◆ **REQUIREMENT**: Your answer should be the entries, repeated exactly.

[Recorded data]
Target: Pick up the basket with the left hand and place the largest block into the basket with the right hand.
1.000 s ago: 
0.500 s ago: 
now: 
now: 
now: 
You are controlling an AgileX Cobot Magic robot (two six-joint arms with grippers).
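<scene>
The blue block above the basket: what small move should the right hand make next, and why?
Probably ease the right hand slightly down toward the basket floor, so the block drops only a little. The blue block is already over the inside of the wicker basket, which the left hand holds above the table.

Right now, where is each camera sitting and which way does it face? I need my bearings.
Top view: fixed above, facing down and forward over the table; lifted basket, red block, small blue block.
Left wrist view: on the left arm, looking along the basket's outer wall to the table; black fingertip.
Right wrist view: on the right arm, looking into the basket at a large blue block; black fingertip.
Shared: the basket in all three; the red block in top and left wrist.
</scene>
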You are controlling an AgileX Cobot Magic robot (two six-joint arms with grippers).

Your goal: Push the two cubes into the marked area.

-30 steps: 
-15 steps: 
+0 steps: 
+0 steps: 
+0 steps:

◆ **FINAL ANSWER**:
Target: Pick up the basket with the left hand and place the largest block into the basket with the right hand.
1.000 s ago: 
0.500 s ago: 
now: 
now: 
now: 
You are controlling an AgileX Cobot Magic robot (two six-joint arms with grippers).
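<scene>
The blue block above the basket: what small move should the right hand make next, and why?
Probably ease the right hand slightly down toward the basket floor, so the block drops only a little. The blue block is already over the inside of the wicker basket, which the left hand holds above the table.

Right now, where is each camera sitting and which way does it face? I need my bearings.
Top view: fixed above, facing down and forward over the table; lifted basket, red block, small blue block.
Left wrist view: on the left arm, looking along the basket's outer wall to the table; black fingertip.
Right wrist view: on the right arm, looking into the basket at a large blue block; black fingertip.
Shared: the basket in all three; the red block in top and left wrist.
</scene>
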You are controlling an AgileX Cobot Magic robot (two six-joint arms with grippers).

Your goal: Push the two cubes into the marked area.

-30 steps: 
-15 steps: 
+0 steps: 
+0 steps: 
+0 steps:

No additional output is expected.